カラフルなアーモンド菓子コンフェッティや、最近日本でも知られるデ・チェコ(De Cecco)パスタでも有名。
見どころは大聖堂で、中世ロマネスク−ゴシック様式が基礎となっており、スルモーナの素晴らしい金細工作品も所蔵されています。21のアーチを持つゴシック様式の水道(13世紀)は、現在も旧市街の中心にあるヴェッキオの泉にも供給しています。

ロッカ・カラッショ Rocca Calascio

映画化もされたウンベルト・エーコ作「薔薇の名前」の舞台にもなった城砦がある街。
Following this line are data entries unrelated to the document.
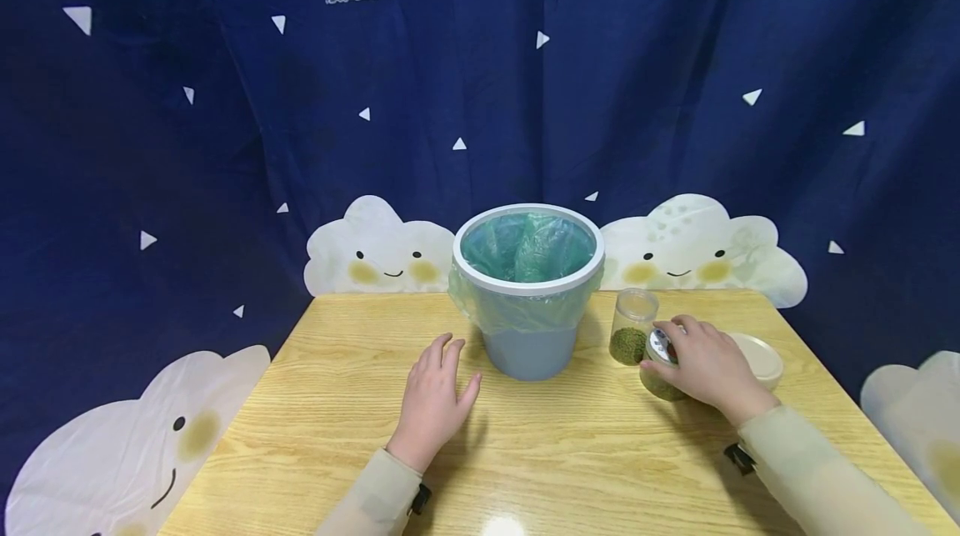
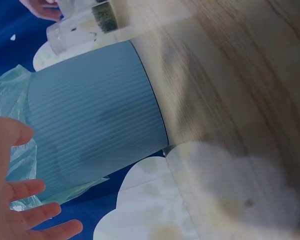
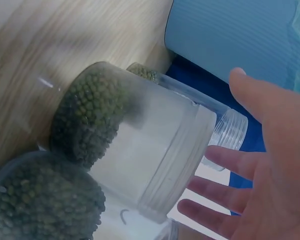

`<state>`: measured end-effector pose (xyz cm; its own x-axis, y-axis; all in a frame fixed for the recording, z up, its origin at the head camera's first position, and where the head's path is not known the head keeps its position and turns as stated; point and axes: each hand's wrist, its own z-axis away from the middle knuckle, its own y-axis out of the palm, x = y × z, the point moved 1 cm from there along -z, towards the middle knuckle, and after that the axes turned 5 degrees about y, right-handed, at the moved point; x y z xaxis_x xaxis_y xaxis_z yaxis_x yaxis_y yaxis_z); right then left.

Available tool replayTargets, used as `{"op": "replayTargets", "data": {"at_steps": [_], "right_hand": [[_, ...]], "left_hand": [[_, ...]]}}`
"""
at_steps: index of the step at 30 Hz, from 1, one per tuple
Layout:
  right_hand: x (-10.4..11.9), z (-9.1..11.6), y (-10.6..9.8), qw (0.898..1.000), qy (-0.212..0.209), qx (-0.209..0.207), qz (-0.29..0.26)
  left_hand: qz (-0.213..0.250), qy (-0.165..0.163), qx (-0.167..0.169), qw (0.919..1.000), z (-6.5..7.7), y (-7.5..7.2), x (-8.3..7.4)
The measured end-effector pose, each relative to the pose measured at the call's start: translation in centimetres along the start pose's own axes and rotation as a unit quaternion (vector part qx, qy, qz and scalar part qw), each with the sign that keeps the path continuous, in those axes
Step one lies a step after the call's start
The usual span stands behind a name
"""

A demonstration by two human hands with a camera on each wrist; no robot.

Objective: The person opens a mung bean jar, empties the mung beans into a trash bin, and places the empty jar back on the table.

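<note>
My right hand (image 1: pixel 703 359) reaches over the top of a clear jar (image 3: pixel 140 135) partly filled with green beans (image 3: pixel 92 110). In the right wrist view its fingers are stretched out at the jar's pale ribbed top, and the thumb stands apart from it; contact is hard to tell. A slimmer clear jar (image 1: pixel 632 323), also with green beans at the bottom, stands just left of it. My left hand (image 1: pixel 435 403) hovers above the table in front of and left of a blue bin (image 1: pixel 528 351), fingers spread, holding nothing.
A green plastic bag (image 1: pixel 525 244) lines the bin, folded over beneath its white rim (image 1: pixel 517 288). Right of the jars, partly behind my right hand, is another container with a cream lid (image 1: pixel 759 359). All stand on a wooden table (image 1: pixel 360 361) before a dark blue curtain (image 1: pixel 420 86).
</note>
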<state>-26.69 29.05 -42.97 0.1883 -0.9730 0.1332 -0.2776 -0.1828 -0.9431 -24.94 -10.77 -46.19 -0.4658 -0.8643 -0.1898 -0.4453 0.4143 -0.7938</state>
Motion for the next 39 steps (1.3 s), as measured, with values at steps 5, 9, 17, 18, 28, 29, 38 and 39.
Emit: {"op": "replayTargets", "data": {"at_steps": [5, 9, 17, 18, 28, 29, 38, 39], "right_hand": [[-0.3, -0.5, 0.0, 1.000, -0.005, 0.020, 0.010], [-0.4, -0.9, -0.2, 0.999, -0.007, 0.030, 0.014], [-0.7, -1.6, -0.2, 0.998, -0.004, 0.053, 0.023], [-0.7, -1.7, -0.1, 0.998, -0.002, 0.058, 0.024], [-1.1, -2.5, 0.6, 0.991, 0.019, 0.128, 0.036], [-1.1, -2.6, 0.7, 0.991, 0.020, 0.131, 0.036], [-1.3, -3.0, 1.3, 0.990, 0.016, 0.136, 0.043], [-1.3, -3.0, 1.2, 0.989, 0.016, 0.137, 0.042]], "left_hand": [[-0.002, 0.001, 0.002, 1.0000, 0.0, 0.1, 0.1], [-0.002, 0.003, 0.001, 1.0000, 0.0, 0.1, 0.1], [0.000, 0.001, 0.004, 1.0000, 0.1, 0.3, 0.2], [-0.001, 0.001, 0.004, 1.0000, 0.1, 0.3, 0.2], [-0.006, 0.008, -0.004, 0.9999, 0.2, 0.3, 0.3], [-0.005, 0.009, -0.004, 0.9999, 0.2, 0.4, 0.3], [-0.009, 0.008, 0.002, 0.9999, 0.3, 0.5, 0.4], [-0.009, 0.008, 0.002, 0.9999, 0.3, 0.5, 0.4]]}}
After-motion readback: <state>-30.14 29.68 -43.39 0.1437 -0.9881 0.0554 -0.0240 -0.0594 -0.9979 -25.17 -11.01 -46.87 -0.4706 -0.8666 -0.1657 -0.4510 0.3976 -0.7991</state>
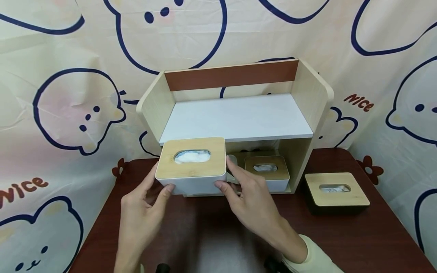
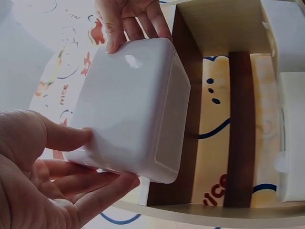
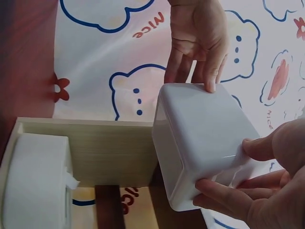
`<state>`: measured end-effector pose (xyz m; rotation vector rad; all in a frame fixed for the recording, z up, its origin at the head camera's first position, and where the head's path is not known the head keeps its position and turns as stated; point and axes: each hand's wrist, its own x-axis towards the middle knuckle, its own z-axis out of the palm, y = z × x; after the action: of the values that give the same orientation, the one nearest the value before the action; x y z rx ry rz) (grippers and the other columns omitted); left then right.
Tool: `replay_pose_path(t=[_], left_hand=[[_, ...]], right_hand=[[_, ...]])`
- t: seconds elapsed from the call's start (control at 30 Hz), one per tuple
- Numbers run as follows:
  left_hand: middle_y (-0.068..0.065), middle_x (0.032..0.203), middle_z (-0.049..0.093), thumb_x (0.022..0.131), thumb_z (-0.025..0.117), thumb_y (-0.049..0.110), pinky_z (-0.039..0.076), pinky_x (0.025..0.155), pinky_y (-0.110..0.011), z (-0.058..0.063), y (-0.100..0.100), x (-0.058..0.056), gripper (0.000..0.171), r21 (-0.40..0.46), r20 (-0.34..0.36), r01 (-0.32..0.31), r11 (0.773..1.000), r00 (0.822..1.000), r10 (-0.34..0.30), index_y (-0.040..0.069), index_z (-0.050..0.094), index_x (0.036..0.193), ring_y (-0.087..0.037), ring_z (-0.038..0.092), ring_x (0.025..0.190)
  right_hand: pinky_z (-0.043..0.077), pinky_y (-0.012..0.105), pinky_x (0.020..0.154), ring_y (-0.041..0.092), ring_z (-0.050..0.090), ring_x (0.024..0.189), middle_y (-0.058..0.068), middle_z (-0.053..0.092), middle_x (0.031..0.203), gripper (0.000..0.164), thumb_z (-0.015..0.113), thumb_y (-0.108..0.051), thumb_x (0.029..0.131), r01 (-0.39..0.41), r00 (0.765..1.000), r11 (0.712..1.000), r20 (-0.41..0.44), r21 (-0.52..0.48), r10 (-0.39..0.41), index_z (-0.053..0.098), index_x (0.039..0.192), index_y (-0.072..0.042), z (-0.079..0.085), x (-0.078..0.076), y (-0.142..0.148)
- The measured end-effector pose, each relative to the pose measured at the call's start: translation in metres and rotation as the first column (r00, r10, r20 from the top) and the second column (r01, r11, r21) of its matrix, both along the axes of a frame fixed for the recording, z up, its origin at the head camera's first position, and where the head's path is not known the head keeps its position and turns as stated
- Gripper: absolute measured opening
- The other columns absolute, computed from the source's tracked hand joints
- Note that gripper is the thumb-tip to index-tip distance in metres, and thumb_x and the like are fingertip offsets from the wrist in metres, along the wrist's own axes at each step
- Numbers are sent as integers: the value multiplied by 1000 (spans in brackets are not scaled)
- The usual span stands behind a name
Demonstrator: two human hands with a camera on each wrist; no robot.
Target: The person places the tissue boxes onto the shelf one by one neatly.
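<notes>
A white tissue box (image 1: 191,184) with a pale wooden lid is held up in front of the shelf, white tissue showing in its oval slot. My left hand (image 1: 143,208) grips its left end, thumb against the front face. The right hand (image 1: 252,197) grips the opposite end, with its thumb at the front right corner. In the left wrist view, the smooth face of the tissue box (image 2: 124,100) lies between my left hand (image 2: 62,176) and the right hand's fingers. From the right wrist, the right hand (image 3: 257,181) has thumb and fingers spread over the box's end.
A two-tier shelf unit (image 1: 235,117) with a white upper board stands at the table's back. A second tissue box (image 1: 278,184) sits in its lower compartment, at the right. Right of the unit, a dark tissue box (image 1: 336,209) with a wooden lid rests on the brown table (image 1: 382,231).
</notes>
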<state>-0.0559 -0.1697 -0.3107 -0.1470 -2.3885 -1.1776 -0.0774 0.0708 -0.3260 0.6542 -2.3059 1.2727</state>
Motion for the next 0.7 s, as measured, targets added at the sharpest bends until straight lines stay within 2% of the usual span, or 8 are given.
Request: replay_pose_path(t=[0.03, 0.07, 0.2, 0.3, 0.4, 0.6, 0.7], left_hand=[[-12, 153, 64, 96, 79, 1, 62, 86, -39, 2, -1, 0, 72, 1, -3, 1, 1000, 1000, -1, 18, 52, 160, -31, 75, 119], [-13, 153, 64, 96, 78, 1, 61, 86, -39, 5, -1, 0, 71, 6, -6, 4, 1000, 1000, -4, 18, 52, 160, -33, 75, 119], [-14, 154, 63, 97, 78, 3, 61, 86, -39, 15, -3, 0, 70, 3, -10, 5, 1000, 1000, -5, 18, 52, 160, -35, 74, 121], [-13, 156, 61, 97, 78, 5, 60, 86, -37, 23, -5, -2, 70, -1, -20, 10, 1000, 1000, -10, 19, 51, 160, -35, 73, 123], [-12, 156, 61, 98, 77, 6, 59, 86, -33, 30, -6, -3, 68, -2, -26, 15, 1000, 1000, -15, 20, 52, 160, -36, 73, 124], [-13, 152, 64, 100, 75, 6, 54, 89, -16, 42, -6, -9, 66, 28, -47, 34, 999, 998, -33, 21, 52, 160, -36, 73, 125], [-12, 153, 64, 101, 74, 6, 53, 90, -13, 46, -4, -14, 66, 36, -65, 38, 999, 997, -35, 21, 51, 161, -36, 72, 126]], right_hand=[[66, 33, 86, 19, 66, 131, 17, 61, 152, 66, 78, -23, 101, 2, 1000, 1000, -8, 11, -2, 51, 155, 4, 3, 0, -1], [66, 36, 89, 21, 64, 135, 18, 60, 152, 66, 78, -23, 101, 4, 1000, 1000, -15, 23, -3, 51, 155, 4, 6, 0, -1], [65, 38, 91, 21, 62, 138, 17, 59, 153, 67, 77, -25, 102, 17, 999, 998, -41, 67, -14, 50, 156, 5, 19, -1, -2], [65, 36, 90, 19, 63, 137, 15, 59, 153, 66, 76, -24, 102, 12, 999, 998, -52, 68, -9, 49, 156, 4, 29, -2, -2], [64, 37, 95, 19, 63, 137, 14, 60, 153, 66, 75, -23, 103, 3, 998, 998, -56, 63, 0, 49, 158, 2, 38, -4, -2], [64, 37, 95, 18, 67, 132, 14, 65, 149, 64, 75, -19, 103, -16, 999, 999, -34, 50, 18, 49, 157, 2, 52, -10, -2], [64, 37, 94, 20, 69, 129, 15, 65, 147, 65, 76, -18, 102, -6, 999, 999, -32, 53, 8, 50, 157, 3, 58, -15, -2]])
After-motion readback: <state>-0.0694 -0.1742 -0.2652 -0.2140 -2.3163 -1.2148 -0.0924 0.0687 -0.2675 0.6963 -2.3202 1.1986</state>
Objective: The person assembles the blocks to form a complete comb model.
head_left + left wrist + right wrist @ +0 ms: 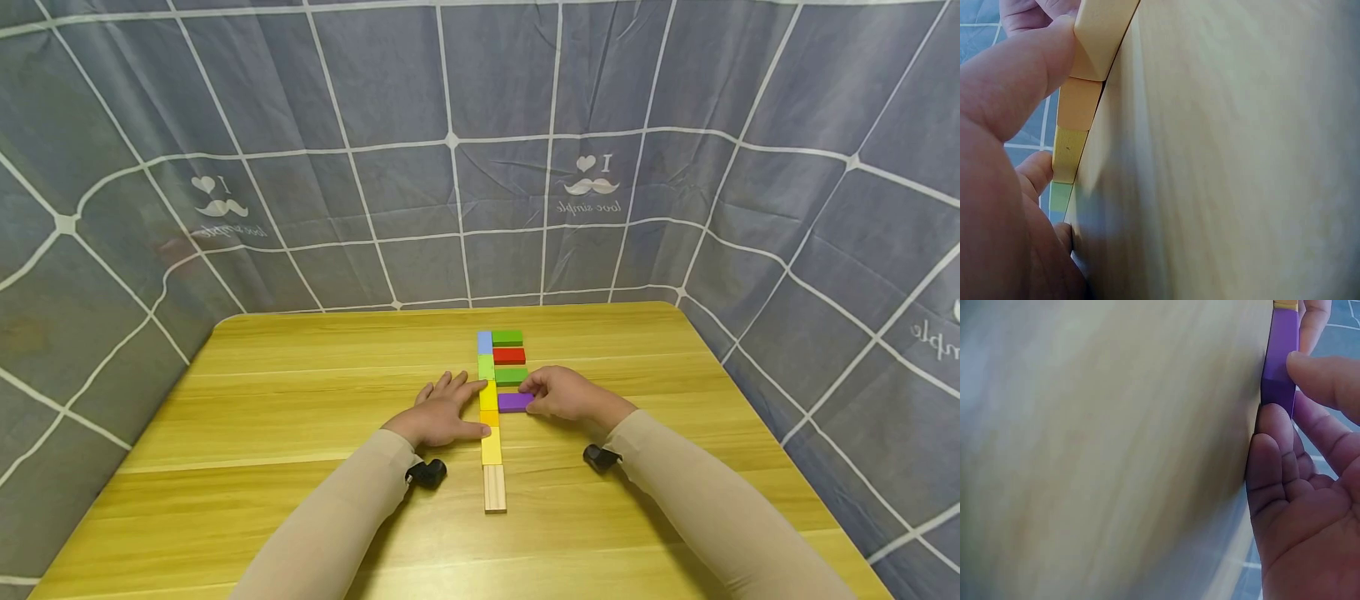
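Observation:
A column of wooden blocks runs down the table: light blue (pixel 485 342), light green (pixel 486 367), yellow (pixel 488 395), orange (pixel 489 418), pale yellow (pixel 491 447) and plain wood (pixel 495 489). My left hand (pixel 442 414) lies at its left side, fingers spread; the thumb touches the pale yellow block and the index finger the yellow one. On the other side, my right hand (pixel 564 395) pinches the right end of a purple block (pixel 514 403), whose left end meets the column. In the right wrist view, the thumb presses the purple block (pixel 1280 350).
Above the purple block, a green block (pixel 512 377), a red block (pixel 509 356) and another green block (pixel 507 338) stick out rightward from the column. A grey curtain (pixel 405 192) with white lines surrounds the back and sides of the wooden table (pixel 300 400).

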Action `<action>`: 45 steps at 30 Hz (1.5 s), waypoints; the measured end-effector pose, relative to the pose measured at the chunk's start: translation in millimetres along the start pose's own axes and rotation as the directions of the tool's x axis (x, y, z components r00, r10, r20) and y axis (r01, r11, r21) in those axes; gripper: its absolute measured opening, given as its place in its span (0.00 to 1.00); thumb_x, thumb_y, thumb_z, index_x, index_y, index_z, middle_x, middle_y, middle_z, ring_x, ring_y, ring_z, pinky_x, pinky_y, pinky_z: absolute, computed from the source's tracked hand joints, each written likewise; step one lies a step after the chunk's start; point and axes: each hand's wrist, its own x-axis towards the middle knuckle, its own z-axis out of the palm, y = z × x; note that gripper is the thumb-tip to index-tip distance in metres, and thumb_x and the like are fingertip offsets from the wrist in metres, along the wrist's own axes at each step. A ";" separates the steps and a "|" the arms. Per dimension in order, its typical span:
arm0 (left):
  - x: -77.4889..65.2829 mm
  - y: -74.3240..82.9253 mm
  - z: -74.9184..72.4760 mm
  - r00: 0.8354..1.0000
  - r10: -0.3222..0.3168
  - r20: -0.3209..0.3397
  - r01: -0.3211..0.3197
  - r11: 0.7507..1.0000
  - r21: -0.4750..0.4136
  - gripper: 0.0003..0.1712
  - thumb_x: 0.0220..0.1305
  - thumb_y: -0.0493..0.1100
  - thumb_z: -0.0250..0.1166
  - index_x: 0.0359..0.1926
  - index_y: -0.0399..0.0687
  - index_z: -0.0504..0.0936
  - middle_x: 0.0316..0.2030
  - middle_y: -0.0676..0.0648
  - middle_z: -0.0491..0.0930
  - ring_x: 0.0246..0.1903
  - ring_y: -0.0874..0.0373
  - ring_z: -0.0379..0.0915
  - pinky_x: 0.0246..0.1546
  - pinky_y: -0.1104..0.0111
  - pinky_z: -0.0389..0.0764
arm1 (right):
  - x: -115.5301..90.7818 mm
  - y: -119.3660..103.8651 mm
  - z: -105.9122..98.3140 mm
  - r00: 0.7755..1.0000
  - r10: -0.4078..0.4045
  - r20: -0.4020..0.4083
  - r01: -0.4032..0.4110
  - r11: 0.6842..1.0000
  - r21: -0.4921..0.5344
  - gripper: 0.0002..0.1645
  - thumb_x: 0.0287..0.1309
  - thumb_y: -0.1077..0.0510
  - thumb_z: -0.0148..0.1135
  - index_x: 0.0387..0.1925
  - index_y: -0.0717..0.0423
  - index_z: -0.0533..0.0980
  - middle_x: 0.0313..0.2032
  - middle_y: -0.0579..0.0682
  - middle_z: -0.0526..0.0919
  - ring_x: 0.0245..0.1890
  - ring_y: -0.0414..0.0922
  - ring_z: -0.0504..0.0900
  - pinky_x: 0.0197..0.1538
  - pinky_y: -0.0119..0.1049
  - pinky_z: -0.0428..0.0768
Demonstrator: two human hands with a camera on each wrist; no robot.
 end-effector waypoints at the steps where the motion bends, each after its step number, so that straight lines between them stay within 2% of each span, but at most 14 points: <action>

厳しい自然に囲まれ、国立公園内部に位置するこの小さな村にある中世の古城は、昔と変わらない風景を見せてくれます。

ペスカーラの街

ペスカーラの街

ペスカーラ Pescara

歴史は古代に遡るものの、イタリアには珍しく、比較的近代的な街。長い海岸線は、夏は海水浴客でにぎわいます。イタリアで有名な詩人であり、ファシズムの先駆者とも考えられているガブリエレ・ダンヌンツィオの生まれ故郷として知られ、彼の生家も一般公開されています。

スカンノの街

スカンノの街

スカンノ Scanno

山あいにひっそり佇む小さな村ながら、中世の面影を残す村の風情や伝統的衣服で暮らす人々の独特の雰囲気、また美しいスカンノ湖など、静かな注目を集めています。